Apple Pie Ale, using apples from Champlain Orchards. This was pretty good, you could definitely taste the apple flavor. I kind of want to try it again, when my taste buds aren't quite so shot.
and Clint had Captain Jack's Scurvy Syrum (a smoky spruce beer, pretty good!) from Vermont Beer Company in Bradford, VT

Beer 11: Brooklyn Brewery (South Deerfield, MA)
Brooklyn Mary's Maple Porter. My written comments (which are legible, I might add!) were "very good for a porter". I'm a Porter's Girl, but not a porter girl. This one had some maple flavor (again, can I try it when my tastebuds aren't shot?) but wasn't overwhelming. My parents keep pushing for lunch in Deerfield, so maybe we can go and then bop on down the road to Brooklyn Brewery.

Beer 12: Saranac Brewery of Utica, NY
Saranac Shandy, a bottled shandy (something I'd never heard of, gasp!) that was really, really tasty, especially this late in the day.
Clint had their High Peaks Ginger Saison, which, after the shandy, didn't taste like much! oops.

This is when I went over to Allaghash to try their Allaghash white (with coriander and curacao), and they were out. So instead we went over to...

Beer 13: Founders Brewing Company in Grand Rapids, MI (ooh, exotic!)
Cerise, a beer with sour cherries added. I LOVE sour cherries so I thought this was pretty awesome. G didn't agree.
Clint tried the Curmudgeon, an old ale brewed with molasses. We don't remember much about it...

Beer 14: Trapp Lager, of Stowe, VT
Gose, a collabeeration with Magic Hat, wheaty with coriander and sea salt. I like sea salt, so I liked this. Others did not agree.

Finally, Beer 15: a revisit to Cape Ann for the Sunrise Saison (strawberry rhubarb). They're pretty strict about the end time of the festival (partly because they need to clear us all out to get ready for the next session), so they had announcers every few minutes announcing how much longer we had, and as the girl from Cape Ann handed me my beer, the horn sounded, signaling the official end. Just in time!

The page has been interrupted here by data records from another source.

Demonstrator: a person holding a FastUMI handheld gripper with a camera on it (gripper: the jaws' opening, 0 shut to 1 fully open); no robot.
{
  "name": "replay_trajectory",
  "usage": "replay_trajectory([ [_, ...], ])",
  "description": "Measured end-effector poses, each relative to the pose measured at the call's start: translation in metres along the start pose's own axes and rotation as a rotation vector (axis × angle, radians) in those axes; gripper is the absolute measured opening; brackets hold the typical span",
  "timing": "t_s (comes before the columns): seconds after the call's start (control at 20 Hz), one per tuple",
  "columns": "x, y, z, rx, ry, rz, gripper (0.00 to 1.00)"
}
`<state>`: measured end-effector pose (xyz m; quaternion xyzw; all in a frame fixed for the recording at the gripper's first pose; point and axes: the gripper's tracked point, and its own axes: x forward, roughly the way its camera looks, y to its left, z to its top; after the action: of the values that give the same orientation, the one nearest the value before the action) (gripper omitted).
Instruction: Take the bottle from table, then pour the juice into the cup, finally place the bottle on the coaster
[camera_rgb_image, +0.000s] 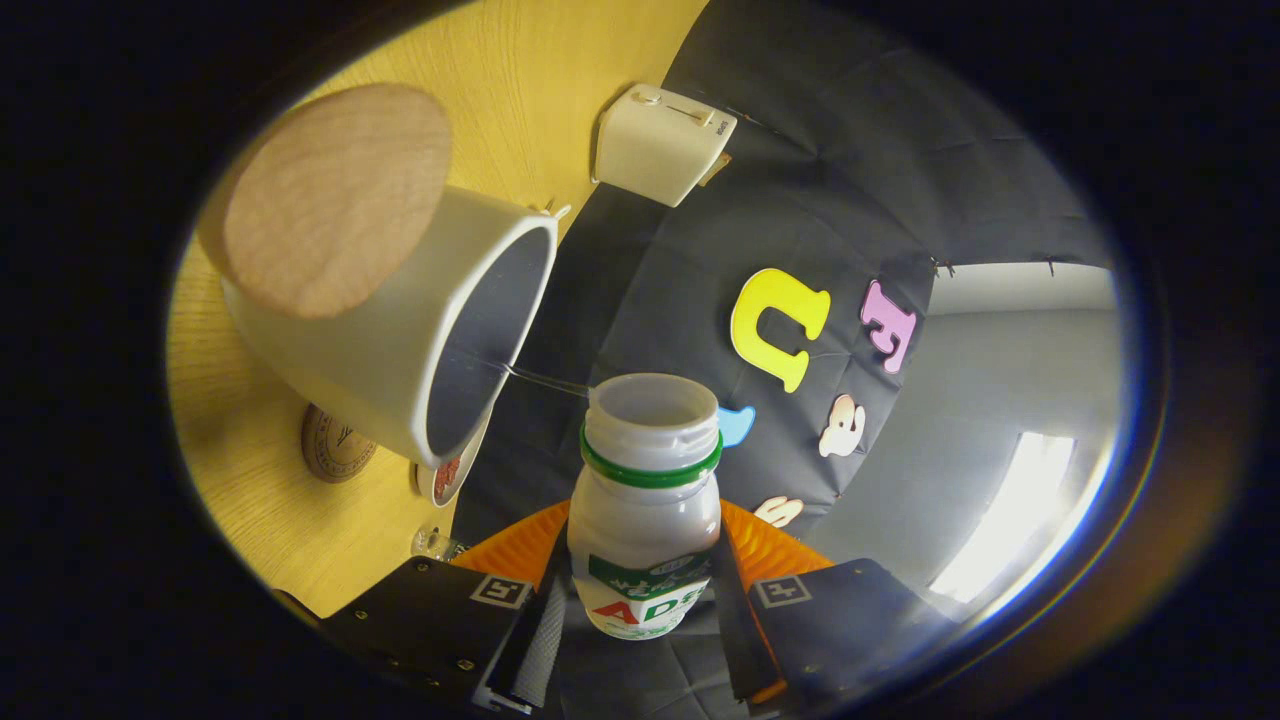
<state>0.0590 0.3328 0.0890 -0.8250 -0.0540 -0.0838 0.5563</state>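
White plastic juice bottle (646, 510) sits clamped between both fingers of the gripper (640, 610), uncapped and tilted, its mouth near the white cup (400, 330). Pouring from here may miss the rim and wet the wooden table (260, 500).

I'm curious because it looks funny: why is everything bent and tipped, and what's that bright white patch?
Gripper view: the fisheye lens curves the table and cup; the gripper, shut on the bottle, is tilted, so the scene looks sideways; the white patch is glare, blown out; the bottle looks sharp.
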Motion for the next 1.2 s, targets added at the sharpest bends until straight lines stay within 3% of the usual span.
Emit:
replay_trajectory([
  [1.2,-0.002,0.000,0.017,-0.131,-0.054,-0.088,0.66],
])
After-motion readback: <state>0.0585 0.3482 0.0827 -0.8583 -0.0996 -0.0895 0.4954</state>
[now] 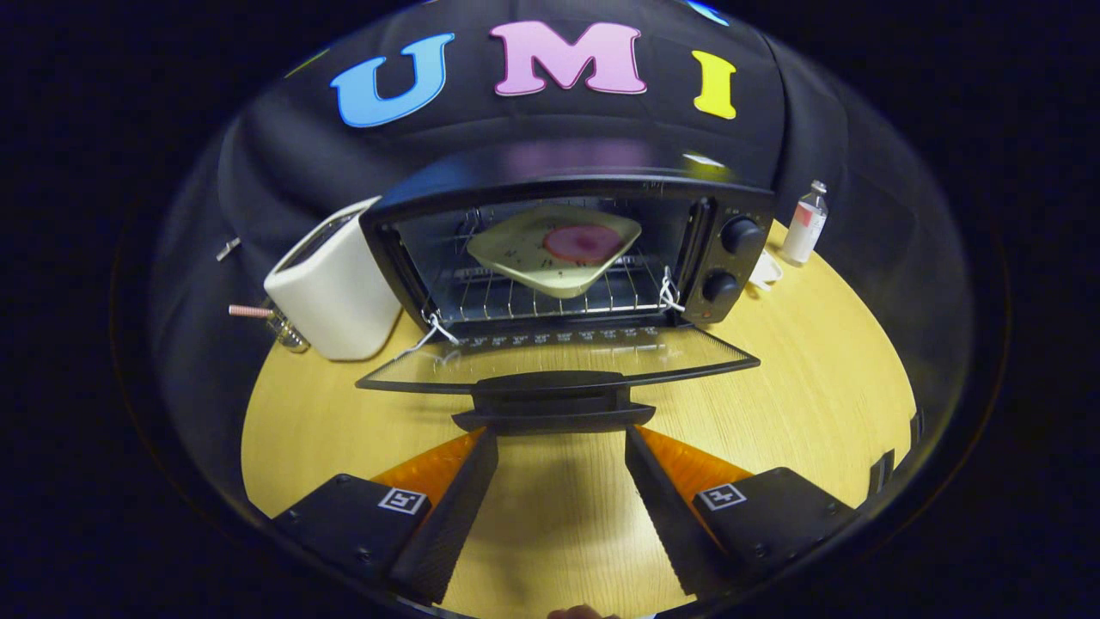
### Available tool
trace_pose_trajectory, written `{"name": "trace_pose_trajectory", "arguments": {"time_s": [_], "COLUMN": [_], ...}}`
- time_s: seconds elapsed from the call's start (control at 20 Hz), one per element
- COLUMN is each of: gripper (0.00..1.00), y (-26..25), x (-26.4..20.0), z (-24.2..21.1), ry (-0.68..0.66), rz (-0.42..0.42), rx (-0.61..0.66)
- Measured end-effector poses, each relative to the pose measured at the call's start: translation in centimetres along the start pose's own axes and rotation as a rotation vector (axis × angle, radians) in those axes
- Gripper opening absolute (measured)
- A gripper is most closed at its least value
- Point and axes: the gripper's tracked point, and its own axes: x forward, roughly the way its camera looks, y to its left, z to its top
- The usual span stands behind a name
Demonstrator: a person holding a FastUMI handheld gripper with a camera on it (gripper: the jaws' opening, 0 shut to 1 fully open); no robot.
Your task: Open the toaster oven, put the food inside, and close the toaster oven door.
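Note:
A black toaster oven [730, 202] stands on the wooden table with its glass door [559, 357] folded down flat toward me. Inside, on the wire rack [524, 301], rests a pale square plate [516, 249] carrying a round pink slice of food [583, 243]. The door's black handle [554, 402] lies just ahead of my fingertips. My gripper [559, 438] is open, its two fingers spread to either side of the handle's width, with only bare tabletop between them.
A white toaster [331, 288] stands left of the oven, with a small jar [288, 331] beside it. Right of the oven are a small bottle [805, 225] and a white dish [763, 271]. The table's edge [898, 438] curves round on the right.

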Motion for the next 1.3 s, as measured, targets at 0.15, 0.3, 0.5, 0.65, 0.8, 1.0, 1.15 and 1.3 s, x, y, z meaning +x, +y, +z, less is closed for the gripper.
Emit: {"name": "trace_pose_trajectory", "arguments": {"time_s": [0.15,0.3,0.5,0.65,0.8,1.0,1.15,1.3], "gripper": [0.98,0.98,0.98,0.99,0.99,0.99,0.99,0.99], "y": [0.4,0.3,-0.5,-2.1,-4.8,-8.4,-10.8,-12.3], "x": [-1.0,-1.8,-4.8,-8.1,-12.0,-17.9,-22.7,-27.0], "z": [3.2,5.2,8.6,10.1,12.1,15.2,16.8,16.3], "ry": [-0.084,-0.134,-0.241,-0.302,-0.381,-0.496,-0.605,-0.660], "rz": [0.009,0.007,0.020,0.033,0.027,0.003,-0.022,-0.015], "rx": [-0.021,-0.060,-0.010,0.005,0.014,-0.036,-0.127,-0.111]}}
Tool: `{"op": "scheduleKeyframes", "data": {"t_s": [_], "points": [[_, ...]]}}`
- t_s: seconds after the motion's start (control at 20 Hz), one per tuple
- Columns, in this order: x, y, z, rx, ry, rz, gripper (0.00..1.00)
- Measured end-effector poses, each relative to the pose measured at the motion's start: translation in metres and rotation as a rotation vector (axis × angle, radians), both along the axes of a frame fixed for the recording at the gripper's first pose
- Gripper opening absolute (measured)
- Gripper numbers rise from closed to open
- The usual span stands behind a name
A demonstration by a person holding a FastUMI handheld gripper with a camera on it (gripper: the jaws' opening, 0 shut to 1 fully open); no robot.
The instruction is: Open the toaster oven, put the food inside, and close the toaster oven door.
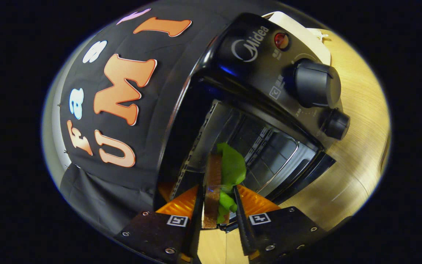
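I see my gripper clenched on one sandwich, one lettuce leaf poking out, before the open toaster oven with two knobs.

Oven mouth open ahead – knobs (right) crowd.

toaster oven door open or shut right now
Open. The toaster oven door hangs away from the cavity, exposing the wire rack; the gripper is shut on the sandwich at the opening.

— Where's your gripper?
— Clamping the brown-bread, green-lettuce sandwich; the open black toaster oven stands at your twelve o'clock on the wooden table, knobs at two.
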State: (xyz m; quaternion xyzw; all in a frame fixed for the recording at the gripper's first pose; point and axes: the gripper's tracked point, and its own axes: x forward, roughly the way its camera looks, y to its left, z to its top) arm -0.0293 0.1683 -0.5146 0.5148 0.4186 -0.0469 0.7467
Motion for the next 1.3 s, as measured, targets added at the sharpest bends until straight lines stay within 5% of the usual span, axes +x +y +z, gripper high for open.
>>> {"op": "scheduleKeyframes", "data": {"t_s": [0.1,0.25,1.1,1.3], "points": [[-0.009,-0.002,0.005,-0.013,0.015,0.038,0.63],[-0.033,-0.015,0.012,-0.053,0.057,0.112,0.97],[-0.209,-0.046,0.054,-0.289,0.157,0.674,0.98],[-0.222,-0.047,0.041,-0.326,0.179,0.747,0.98]]}}
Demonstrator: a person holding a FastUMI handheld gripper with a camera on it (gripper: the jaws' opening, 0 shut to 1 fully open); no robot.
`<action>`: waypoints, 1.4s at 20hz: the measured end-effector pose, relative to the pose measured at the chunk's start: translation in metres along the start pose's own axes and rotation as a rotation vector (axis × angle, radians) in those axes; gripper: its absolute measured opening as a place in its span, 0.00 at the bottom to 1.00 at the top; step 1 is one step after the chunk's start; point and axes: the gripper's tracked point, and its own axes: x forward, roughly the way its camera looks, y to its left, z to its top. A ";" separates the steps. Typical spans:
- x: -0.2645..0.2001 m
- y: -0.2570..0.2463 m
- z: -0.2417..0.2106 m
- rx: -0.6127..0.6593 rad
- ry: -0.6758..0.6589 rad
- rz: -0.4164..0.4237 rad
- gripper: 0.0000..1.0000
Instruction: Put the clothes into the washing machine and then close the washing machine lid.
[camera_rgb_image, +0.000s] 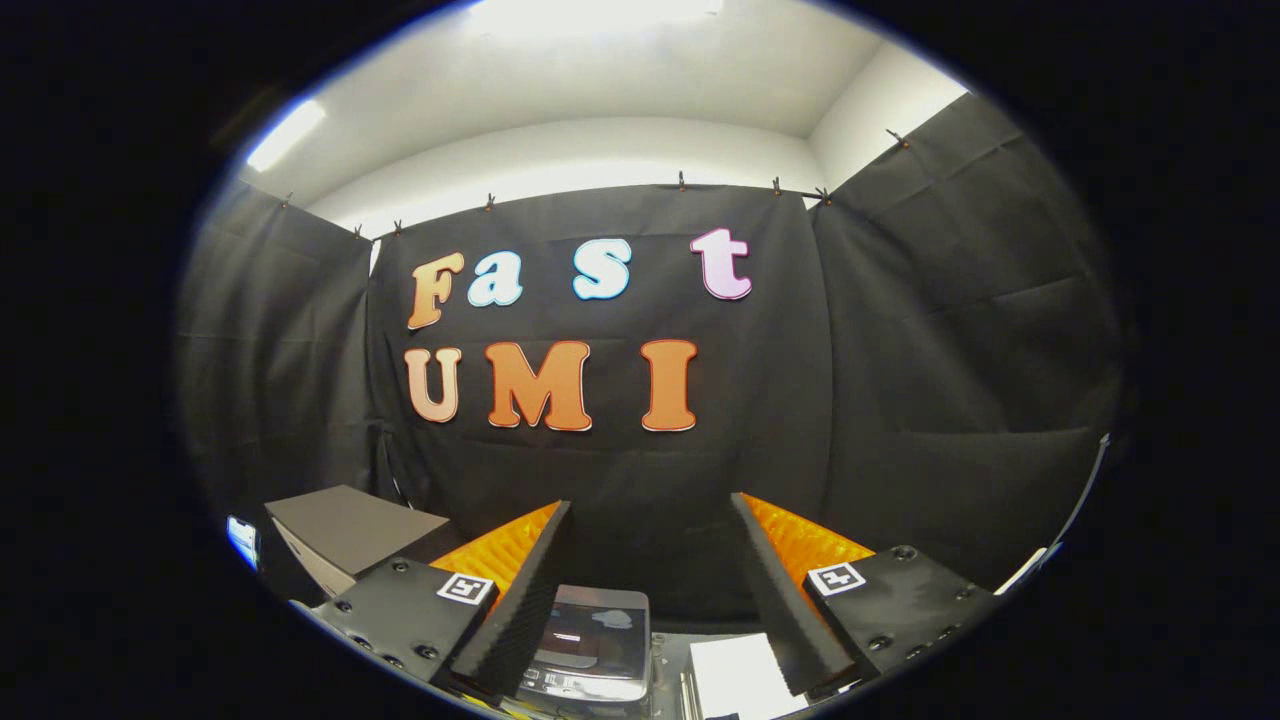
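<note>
Black cloth walls under a white ceiling. The hand-held gripper (650, 590) is released, its black fingers (orange-ribbed on the outer faces) spread wide with nothing between them. Below the gap, nearer the left finger, sits the small grey washing machine with a dark glossy lid (592, 640), lid lying flat. A grey cardboard box (345, 530) stands left of the machine.

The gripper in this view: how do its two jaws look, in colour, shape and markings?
The gripper has two wedge-shaped jaws standing apart. Their inner faces carry dark ribbed foam pads, and their outer sides are bright orange with a ridged texture. Each sits on a black mount with screws, which bears a small square black-and-white marker.
</note>
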 end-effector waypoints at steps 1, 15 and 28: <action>-0.003 -0.001 -0.002 0.016 -0.005 0.010 0.98; -0.013 -0.036 0.003 0.037 -0.018 -0.051 0.99; -0.013 -0.041 -0.002 0.065 -0.002 -0.082 0.98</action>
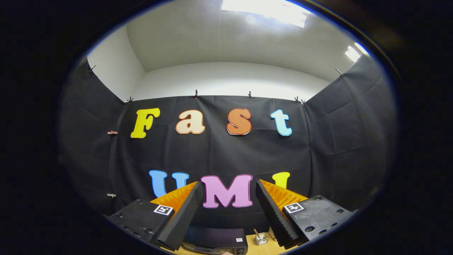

After that, we wandered over to American Flatbread for some delicious flatbread pizza. We saw many other beer fest attendees (recognizable by our red bracelets), and most of us were guzzling water with our meals.

American Flatbread has cool buzzers to let you know your table is ready.

Next year we'll see if I can be even more organized and actually get pictures of all the beers. Probably not, but I will try!